Start of Block

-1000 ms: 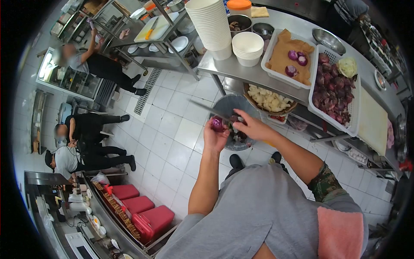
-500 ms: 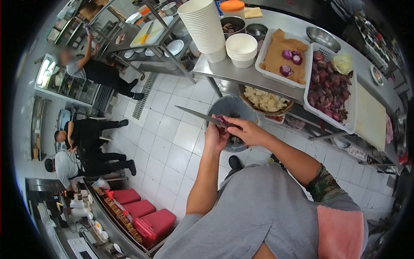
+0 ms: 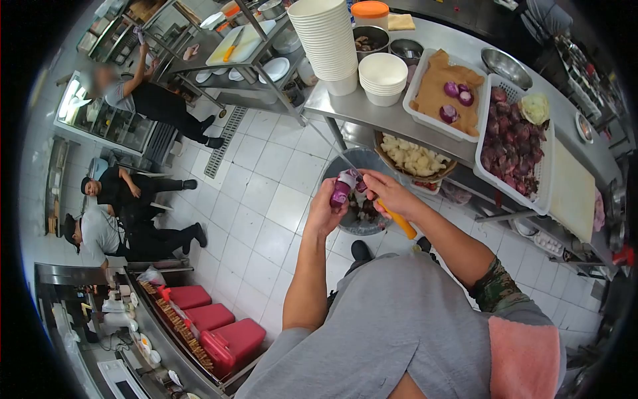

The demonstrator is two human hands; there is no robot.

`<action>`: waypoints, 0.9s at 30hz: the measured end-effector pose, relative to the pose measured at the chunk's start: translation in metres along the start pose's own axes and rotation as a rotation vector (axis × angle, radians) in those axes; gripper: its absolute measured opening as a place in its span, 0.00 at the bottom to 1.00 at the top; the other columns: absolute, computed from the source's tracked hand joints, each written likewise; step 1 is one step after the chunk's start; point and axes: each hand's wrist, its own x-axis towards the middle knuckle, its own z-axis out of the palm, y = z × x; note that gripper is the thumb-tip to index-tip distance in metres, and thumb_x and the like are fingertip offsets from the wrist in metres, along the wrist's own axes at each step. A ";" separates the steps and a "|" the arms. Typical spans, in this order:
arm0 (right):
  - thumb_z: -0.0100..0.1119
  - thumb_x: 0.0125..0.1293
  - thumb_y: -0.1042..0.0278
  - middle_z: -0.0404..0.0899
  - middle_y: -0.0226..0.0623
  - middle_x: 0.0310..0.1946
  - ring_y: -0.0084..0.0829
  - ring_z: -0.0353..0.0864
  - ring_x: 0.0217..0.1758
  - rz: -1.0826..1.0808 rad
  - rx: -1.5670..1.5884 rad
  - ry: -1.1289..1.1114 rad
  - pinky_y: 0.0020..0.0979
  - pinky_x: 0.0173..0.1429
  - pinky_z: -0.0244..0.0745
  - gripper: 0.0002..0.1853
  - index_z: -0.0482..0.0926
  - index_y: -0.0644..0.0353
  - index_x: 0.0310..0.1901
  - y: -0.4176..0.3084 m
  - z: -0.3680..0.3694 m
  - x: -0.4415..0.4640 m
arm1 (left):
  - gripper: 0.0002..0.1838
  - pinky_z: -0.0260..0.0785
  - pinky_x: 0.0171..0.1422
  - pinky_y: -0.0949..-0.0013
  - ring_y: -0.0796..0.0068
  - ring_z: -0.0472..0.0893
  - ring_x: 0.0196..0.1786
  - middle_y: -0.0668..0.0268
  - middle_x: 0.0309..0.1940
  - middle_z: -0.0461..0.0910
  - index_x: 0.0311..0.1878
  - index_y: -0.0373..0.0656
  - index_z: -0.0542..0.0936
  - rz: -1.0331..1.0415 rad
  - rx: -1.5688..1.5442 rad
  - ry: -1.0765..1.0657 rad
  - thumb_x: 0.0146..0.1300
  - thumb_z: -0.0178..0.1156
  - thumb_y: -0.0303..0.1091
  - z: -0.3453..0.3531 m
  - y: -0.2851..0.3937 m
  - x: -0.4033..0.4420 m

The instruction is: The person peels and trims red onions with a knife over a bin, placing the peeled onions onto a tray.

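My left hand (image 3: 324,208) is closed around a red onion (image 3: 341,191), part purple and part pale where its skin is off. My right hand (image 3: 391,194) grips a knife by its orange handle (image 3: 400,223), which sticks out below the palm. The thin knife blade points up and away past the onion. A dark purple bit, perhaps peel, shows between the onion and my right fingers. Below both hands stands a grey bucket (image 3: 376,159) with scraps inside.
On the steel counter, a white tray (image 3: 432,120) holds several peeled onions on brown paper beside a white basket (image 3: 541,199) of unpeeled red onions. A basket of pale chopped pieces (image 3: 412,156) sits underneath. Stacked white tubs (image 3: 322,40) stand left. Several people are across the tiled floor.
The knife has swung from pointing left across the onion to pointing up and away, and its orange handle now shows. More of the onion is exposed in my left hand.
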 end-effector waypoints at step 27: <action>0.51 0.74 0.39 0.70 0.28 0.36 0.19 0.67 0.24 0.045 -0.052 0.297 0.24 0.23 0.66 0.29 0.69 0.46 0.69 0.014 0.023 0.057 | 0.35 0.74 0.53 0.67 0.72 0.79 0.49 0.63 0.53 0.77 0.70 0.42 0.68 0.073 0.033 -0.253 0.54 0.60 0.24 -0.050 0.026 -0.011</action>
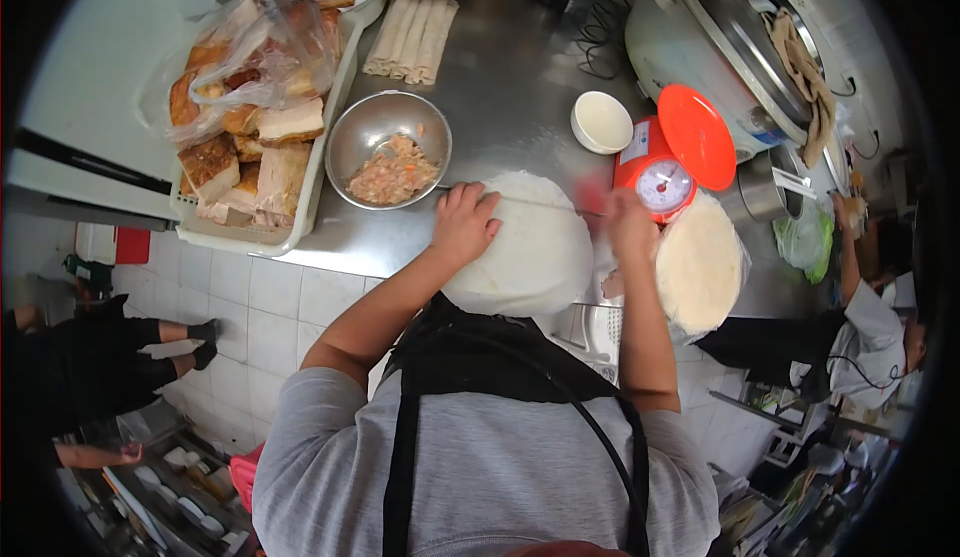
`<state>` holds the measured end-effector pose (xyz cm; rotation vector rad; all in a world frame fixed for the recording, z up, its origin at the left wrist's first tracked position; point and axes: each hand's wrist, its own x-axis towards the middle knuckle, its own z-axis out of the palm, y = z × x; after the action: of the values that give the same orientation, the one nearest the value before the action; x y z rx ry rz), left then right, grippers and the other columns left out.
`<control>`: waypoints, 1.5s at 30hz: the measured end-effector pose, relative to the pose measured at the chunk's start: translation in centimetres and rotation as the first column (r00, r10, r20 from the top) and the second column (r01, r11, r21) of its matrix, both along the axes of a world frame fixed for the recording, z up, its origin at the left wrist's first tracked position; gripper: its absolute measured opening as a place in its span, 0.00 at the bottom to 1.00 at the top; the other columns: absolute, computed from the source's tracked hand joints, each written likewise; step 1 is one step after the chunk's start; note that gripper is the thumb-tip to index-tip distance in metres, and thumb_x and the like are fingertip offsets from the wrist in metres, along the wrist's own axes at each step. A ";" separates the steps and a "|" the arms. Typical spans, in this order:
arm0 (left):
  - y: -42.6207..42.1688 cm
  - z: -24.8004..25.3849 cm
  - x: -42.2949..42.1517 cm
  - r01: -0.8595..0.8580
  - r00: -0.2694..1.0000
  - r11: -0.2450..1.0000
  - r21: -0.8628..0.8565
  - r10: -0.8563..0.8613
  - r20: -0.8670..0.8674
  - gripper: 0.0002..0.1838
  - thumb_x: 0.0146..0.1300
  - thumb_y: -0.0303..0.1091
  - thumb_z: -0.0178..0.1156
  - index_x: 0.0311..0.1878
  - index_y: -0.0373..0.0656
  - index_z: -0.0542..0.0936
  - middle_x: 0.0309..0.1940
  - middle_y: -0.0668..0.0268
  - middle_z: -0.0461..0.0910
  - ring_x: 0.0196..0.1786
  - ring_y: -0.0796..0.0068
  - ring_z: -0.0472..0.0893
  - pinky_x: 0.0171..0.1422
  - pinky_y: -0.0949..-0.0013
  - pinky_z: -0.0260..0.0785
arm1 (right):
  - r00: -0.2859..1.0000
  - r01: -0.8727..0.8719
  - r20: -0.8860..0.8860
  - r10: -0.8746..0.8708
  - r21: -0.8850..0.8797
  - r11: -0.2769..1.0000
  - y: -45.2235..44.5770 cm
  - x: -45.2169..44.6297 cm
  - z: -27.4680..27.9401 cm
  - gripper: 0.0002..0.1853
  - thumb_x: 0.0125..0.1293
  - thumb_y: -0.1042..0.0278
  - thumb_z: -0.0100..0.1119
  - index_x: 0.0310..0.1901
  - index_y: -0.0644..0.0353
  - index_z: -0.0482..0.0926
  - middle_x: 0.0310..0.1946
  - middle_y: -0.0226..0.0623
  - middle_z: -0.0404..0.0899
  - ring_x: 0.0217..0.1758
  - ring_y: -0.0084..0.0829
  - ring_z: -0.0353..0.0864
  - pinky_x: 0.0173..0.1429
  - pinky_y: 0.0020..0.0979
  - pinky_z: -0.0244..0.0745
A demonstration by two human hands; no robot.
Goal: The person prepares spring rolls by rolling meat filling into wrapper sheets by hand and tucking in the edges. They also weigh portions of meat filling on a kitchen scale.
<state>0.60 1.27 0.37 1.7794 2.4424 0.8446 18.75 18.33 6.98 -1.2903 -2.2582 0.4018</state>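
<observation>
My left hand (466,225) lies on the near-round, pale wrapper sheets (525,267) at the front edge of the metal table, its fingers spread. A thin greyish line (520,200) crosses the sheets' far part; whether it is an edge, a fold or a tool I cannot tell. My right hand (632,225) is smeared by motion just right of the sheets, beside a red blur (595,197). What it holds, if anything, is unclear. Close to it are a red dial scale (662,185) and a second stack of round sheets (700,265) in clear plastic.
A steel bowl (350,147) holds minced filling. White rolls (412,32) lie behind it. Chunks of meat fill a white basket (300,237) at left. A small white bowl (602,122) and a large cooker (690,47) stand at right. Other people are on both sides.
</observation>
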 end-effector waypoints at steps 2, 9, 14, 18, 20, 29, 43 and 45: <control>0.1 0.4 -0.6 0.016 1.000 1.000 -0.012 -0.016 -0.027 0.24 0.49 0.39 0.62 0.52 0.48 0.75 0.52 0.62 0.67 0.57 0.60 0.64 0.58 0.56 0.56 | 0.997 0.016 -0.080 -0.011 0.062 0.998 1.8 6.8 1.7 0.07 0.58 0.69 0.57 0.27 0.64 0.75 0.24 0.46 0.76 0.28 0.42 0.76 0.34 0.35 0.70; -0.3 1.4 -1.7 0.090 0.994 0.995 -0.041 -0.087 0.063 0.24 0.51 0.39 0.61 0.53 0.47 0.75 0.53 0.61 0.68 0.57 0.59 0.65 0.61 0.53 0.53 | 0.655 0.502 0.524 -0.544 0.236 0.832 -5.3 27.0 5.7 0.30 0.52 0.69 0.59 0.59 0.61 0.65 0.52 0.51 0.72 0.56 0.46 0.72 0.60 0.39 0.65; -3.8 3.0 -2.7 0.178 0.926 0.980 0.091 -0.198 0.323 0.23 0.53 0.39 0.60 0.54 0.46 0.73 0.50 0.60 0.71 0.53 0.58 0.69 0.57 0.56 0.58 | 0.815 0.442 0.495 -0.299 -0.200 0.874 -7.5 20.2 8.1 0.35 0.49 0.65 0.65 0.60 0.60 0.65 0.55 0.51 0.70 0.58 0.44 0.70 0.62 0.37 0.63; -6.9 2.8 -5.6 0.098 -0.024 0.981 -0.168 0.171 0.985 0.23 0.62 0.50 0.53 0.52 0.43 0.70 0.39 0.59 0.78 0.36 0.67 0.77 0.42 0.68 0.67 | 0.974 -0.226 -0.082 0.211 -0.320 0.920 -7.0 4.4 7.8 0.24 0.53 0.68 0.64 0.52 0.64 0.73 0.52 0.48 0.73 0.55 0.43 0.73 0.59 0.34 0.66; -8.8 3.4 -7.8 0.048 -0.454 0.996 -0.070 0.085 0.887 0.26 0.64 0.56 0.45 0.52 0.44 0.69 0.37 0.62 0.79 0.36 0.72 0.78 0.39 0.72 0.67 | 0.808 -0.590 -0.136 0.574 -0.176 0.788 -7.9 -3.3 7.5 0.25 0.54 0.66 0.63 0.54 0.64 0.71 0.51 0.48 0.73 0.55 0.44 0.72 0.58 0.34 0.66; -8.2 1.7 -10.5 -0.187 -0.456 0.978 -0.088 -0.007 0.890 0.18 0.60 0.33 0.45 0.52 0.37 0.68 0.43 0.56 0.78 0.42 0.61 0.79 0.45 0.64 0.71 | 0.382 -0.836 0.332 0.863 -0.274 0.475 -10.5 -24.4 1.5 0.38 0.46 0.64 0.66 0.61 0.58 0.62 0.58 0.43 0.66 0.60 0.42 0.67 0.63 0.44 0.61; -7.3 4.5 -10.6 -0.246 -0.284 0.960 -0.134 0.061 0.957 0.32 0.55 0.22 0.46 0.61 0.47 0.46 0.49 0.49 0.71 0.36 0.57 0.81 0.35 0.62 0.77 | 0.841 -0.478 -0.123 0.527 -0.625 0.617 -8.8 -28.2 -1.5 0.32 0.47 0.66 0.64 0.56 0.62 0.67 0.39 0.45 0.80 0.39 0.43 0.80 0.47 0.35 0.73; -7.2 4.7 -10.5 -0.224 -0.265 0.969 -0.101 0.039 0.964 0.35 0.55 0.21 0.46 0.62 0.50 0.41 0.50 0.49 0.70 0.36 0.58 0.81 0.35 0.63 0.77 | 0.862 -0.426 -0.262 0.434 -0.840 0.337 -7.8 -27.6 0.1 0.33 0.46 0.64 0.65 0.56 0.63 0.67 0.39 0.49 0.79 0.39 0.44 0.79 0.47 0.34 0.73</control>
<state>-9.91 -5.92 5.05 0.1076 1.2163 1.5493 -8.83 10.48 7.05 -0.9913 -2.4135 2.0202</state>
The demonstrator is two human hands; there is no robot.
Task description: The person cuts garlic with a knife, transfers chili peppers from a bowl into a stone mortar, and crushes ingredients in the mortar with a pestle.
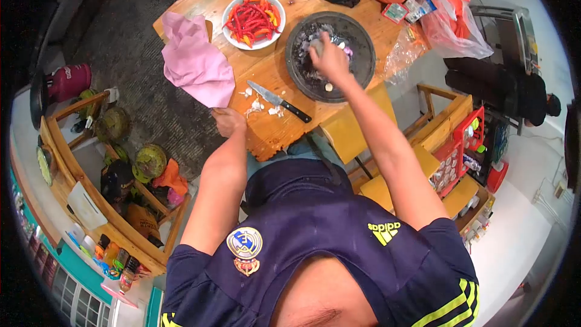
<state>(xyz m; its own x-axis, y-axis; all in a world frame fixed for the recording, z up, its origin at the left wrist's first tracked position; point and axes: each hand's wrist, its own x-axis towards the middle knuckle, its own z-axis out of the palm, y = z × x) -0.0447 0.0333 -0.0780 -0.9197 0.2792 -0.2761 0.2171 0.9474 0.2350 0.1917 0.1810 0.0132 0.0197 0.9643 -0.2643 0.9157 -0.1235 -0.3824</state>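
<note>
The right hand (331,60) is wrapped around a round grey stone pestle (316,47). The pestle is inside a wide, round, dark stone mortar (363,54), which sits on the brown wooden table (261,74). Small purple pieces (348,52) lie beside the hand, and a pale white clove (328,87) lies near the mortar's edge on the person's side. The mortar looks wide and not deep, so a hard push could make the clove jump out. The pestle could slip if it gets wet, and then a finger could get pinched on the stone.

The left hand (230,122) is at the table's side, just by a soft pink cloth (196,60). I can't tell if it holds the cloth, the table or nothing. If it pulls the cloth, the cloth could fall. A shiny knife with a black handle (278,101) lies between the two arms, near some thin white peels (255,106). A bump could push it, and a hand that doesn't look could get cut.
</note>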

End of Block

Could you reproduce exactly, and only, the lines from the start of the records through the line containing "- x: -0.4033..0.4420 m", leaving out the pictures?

-1000 ms: 
-500 ms: 
+0 ms: 

The demonstrator is two human hands; there is no robot.

`<action>`: waypoints, 0.9s at 30hz: the measured end-effector pose, relative to the pose measured at the chunk's start: translation in metres along the start pose's own axes and rotation as a rotation vector (axis × angle, radians) in those axes; gripper: its absolute measured opening as a place in its span, 0.00 at the bottom to 1.00 at the top; the other columns: absolute, computed from the source's tracked hand joints, each written likewise; step 1 is one step after the chunk's start; point and axes: each hand's wrist, its own x-axis towards the middle knuckle, its own z-axis out of the palm, y = z × x; note that gripper is the thumb-tip to index-tip distance in metres, and thumb_x and the like are fingertip offsets from the wrist in metres, along the wrist's own axes at each step. A ";" separates the steps and a "|" the arms. Typical spans, in this order:
arm0 (right):
  - thumb_z: -0.0100..0.1119
  - thumb_x: 0.0125..0.1293
  - thumb_y: -0.1042..0.0278
  - middle_z: -0.0404..0.0899
  - middle_y: -0.0226..0.0623
  - middle_x: 0.0310..0.1946
  - ring_y: -0.0084..0.0829
  - ring_z: -0.0353..0.0864
  - ring_x: 0.0217..0.1758
  - rz: -1.0826..1.0808 rad
  - rx: -1.5670..1.5884 rad
  - ry: -1.1289..1.1114 rad
  - pinky_y: 0.0020..0.0979
  - pinky_x: 0.0173..0.1429
  - pinky_z: -0.0244..0.0745
  - gripper: 0.0002..0.1853
  - index_z: -0.0482..0.0926
  - index_y: -0.0644..0.0353
  - index_x: 0.0310..0.1901
  - y: -0.4176..0.3084 m
  - z: -0.3680..0.3694 m
  - x: -0.4415..0.4640 m
arm1 (left):
  - gripper: 0.0002..0.1838
  - pinky_z: -0.0260..0.0785
  - pinky_x: 0.0171..0.1422
  - pinky_y: -0.0949..-0.0013
  - ring_y: -0.0796..0.0068
  - ring_z: -0.0472..0.0893
  - ring_x: 0.0196..0.1786
  - middle_y: -0.0668..0.0268
  - middle_x: 0.0309..0.1940
  - middle_z: -0.0461..0.0910
  - index_x: 0.0311..0.1878
  - index_y: -0.0373..0.0656
  - index_z: -0.0542..0.0936
  - rz: -1.0331..1.0415 rad
  - rx: -1.5688..1.5442 rad
  - ry: -1.0765..1.0657 rad
  - thumb_x: 0.0146..0.1300
  - thumb_z: -0.0178..0.1156
  - thumb_y: -0.0303..0.1091
  - z: -0.3453..0.3531 m
  - y: -0.2851..0.3937 m
  - x: -0.4033..0.4420 m

This concludes the response.